By Seth Borenstein
Washington (AP) – Researchers, doctors, patients and supporters have ventured laboratories, hospitals and offices on Friday to resist what they call a blitz on vital science by the Trump administration.
In the national capital, a few thousand people gathered at the Stand Up scientific rally. The organizers said that similar rallies were planned in more than 30 American cities.
Politicians, scientists, musicians, doctors and their patients had to argue that layoffs, budget and reductions in health, climate, science and other government research agencies in the first 47 days according to the Trump administration does not only take the future, but the present.
“Science is attacked in the United States,” said Colette Delawalla, co-organizer of Rally, a doctoral student in clinical psychology. “We are not only going to stay here and take it.”
“American Scientific Progress and Forward Movement is a public good and the public good is coming up at the moment,” said Delawalla.
The progress of health and sciences occur faster than ever, said the former director of the National Institutes of Health Francis Collins, who helped map the human genome. Funding reductions have endangered progress on Alzheimer’s disease, diabetes and cancer, he said.
“It’s a very bad time with the whole promise and the momentum,” said Collins.
“I am very worried about my country right now,” said Collins before separating from an original song from his guitar.
Emily Whitehead, the first patient to obtain a certain new type of treatment for rare cancer, told the crowd that at 5 years old, she was sent to a hospice to die, but T cell therapy “learned to my immune system to beat cancer” and she has been without illness for almost 13 years.
“I defend science because science saved my life,” said Whitehead.
Friday’s rally in Washington was in Lincoln Memorial, in the shadow of a statue of the president who created the National Academy of Sciences in 1863. Some of the giants of the study of expected speakers are collision of galaxies, the small genetic plan of life inside humans and the warming atmosphere.
“We are examining the most aggressively anti-scope government that the United States has ever had,” said astronomer Phil plaster at the crowd of mud which had worn panels that were decidedly cheesy and attackers Donald Trump, Elon Musk and the Secretary of Health Robert F. Kennedy Jr.
The panels included “Edit Elon out of DNA in the United States”, “in evidence we trust”, “science is the vaccine for ignorance” and “checked the epidemiologist”.
The biologist winner of the Nobel Prize, Victor Ambros, Bill Nye, the scientific guy, the former NASA chief, Bill Nelson, and a crowd of other politicians, and patients – some of rare diseases – had to take the scene to talk about their work and the importance of scientific research.
7 million kilometers from the earth, NASA has proven that science could divert asteroids potentially killing the planet, said Nelson.
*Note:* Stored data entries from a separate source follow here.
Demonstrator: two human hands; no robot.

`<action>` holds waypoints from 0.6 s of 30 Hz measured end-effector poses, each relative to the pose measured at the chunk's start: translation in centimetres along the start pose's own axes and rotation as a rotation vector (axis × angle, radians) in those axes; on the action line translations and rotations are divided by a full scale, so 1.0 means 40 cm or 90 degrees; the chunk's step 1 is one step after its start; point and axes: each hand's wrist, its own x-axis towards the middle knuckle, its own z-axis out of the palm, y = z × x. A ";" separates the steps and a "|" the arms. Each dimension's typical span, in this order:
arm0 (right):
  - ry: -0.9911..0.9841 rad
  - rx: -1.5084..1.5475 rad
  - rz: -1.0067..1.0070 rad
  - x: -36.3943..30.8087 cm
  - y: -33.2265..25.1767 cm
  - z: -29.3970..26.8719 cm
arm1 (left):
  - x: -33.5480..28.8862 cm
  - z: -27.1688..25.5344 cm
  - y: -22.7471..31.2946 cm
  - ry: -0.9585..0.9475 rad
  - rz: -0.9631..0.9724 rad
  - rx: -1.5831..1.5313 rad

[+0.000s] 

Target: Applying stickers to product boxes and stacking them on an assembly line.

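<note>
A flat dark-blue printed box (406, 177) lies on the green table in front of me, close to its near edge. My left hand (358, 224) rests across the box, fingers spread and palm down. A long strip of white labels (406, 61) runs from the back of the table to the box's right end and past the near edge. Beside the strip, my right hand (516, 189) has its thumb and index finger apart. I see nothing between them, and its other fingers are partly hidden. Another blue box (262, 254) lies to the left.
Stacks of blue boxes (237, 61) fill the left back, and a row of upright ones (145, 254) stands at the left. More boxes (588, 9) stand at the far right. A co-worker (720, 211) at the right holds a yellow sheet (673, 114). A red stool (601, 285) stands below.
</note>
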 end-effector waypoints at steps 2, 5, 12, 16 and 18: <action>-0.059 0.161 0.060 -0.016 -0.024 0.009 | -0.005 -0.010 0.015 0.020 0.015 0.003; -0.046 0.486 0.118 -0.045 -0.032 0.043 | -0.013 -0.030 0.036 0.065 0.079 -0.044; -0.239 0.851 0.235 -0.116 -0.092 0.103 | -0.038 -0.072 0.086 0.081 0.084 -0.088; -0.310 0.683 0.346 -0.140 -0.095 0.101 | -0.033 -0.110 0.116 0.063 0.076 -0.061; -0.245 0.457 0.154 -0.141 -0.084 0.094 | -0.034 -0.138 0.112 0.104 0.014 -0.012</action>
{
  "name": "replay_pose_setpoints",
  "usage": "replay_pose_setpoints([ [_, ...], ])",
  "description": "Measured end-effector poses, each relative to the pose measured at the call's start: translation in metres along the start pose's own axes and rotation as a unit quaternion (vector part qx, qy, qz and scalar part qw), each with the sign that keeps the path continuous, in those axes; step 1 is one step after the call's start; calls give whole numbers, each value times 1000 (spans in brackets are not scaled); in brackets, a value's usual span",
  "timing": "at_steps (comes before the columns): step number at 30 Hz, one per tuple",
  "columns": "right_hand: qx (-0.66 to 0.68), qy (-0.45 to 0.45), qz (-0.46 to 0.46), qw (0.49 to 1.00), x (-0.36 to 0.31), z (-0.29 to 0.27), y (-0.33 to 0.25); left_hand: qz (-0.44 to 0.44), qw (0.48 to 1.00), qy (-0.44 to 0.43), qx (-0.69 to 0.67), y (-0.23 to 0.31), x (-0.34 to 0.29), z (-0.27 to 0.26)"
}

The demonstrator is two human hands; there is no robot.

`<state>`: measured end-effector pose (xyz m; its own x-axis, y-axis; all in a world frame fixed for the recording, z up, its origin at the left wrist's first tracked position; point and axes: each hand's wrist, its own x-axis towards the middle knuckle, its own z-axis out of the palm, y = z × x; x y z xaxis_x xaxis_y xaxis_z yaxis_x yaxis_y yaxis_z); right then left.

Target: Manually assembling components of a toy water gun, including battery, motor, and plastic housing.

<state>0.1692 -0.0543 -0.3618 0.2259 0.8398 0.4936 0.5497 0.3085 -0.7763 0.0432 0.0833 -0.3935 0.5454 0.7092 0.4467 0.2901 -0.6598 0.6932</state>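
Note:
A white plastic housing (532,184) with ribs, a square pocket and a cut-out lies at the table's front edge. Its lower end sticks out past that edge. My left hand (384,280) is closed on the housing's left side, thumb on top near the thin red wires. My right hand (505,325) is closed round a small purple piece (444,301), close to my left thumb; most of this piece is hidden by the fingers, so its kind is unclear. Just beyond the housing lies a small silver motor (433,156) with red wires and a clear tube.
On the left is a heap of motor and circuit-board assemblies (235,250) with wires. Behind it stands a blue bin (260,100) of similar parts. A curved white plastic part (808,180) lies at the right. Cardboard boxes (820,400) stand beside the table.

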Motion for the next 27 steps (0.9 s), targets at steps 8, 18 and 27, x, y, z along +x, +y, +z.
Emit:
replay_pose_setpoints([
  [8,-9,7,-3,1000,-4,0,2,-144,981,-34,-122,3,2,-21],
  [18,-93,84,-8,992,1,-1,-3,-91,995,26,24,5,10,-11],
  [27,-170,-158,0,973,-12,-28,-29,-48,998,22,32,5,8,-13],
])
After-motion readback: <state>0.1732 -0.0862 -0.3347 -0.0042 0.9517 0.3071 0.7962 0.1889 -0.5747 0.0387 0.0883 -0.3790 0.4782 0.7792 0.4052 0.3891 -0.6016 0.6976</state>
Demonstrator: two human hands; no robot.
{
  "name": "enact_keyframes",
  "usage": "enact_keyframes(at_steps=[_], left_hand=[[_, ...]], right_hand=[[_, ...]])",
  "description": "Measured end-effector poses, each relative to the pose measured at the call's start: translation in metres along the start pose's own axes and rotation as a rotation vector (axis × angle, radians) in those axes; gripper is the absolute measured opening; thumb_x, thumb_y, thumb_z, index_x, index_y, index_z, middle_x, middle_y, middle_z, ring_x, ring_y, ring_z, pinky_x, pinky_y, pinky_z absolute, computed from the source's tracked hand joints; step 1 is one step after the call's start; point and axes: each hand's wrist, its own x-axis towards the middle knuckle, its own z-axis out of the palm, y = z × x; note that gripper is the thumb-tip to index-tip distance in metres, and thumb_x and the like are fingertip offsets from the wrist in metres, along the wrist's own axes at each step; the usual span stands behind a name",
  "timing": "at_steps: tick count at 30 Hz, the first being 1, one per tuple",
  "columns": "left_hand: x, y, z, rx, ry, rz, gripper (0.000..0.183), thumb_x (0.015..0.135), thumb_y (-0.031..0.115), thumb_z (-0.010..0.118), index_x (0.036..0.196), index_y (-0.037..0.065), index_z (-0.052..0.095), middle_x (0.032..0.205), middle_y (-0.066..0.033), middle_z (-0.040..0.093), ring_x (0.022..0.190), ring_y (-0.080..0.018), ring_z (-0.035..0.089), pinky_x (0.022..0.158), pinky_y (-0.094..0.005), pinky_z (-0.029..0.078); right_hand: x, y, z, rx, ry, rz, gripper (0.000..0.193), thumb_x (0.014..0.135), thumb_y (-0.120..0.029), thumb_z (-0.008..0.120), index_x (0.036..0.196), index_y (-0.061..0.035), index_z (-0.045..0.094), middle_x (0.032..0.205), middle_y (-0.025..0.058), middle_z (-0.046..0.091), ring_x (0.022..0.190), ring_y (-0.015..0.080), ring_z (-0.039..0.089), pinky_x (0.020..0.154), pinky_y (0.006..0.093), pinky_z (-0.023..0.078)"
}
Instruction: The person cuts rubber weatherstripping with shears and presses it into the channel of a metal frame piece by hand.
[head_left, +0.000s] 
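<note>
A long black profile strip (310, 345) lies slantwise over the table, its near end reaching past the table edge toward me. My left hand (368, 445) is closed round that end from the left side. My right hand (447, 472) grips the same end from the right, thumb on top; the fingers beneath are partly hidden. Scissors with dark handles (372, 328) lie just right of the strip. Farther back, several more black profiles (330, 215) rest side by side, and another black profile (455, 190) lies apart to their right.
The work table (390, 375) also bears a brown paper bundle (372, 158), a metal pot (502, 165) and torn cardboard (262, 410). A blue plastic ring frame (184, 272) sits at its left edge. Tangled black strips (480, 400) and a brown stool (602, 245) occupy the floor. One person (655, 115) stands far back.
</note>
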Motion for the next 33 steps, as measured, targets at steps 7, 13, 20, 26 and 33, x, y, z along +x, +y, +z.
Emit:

On his flight of the space shuttle almost 40 years ago, he looked at the earth and had a “feeling of fear that you wanted to be a better steward of what we have been given,” he said.
The rallies were organized mainly by graduate students and scientists at the start of their career. Dozens of other demonstrations have also been planned worldwide, including more than 30 in France, said Delawalla.
“The reductions in scientific financing affect the world,” she said.
Protesters gathered in the town hall of Philadelphia, which is home to prestigious and recognized health care establishments and where 1 in 6 doctor in the United States has received medical training.
“As a doctor, I defend all my transgender and non-binary patients who are also targeted,” said Cedric Bien-Guund, infectious doctor at the University of Pennsylvania. “There has been a lot of fear and sinety, both among our patients and among all our employees. And it’s really discouraging to see.
Isabella O’malley contributed from Philadelphia.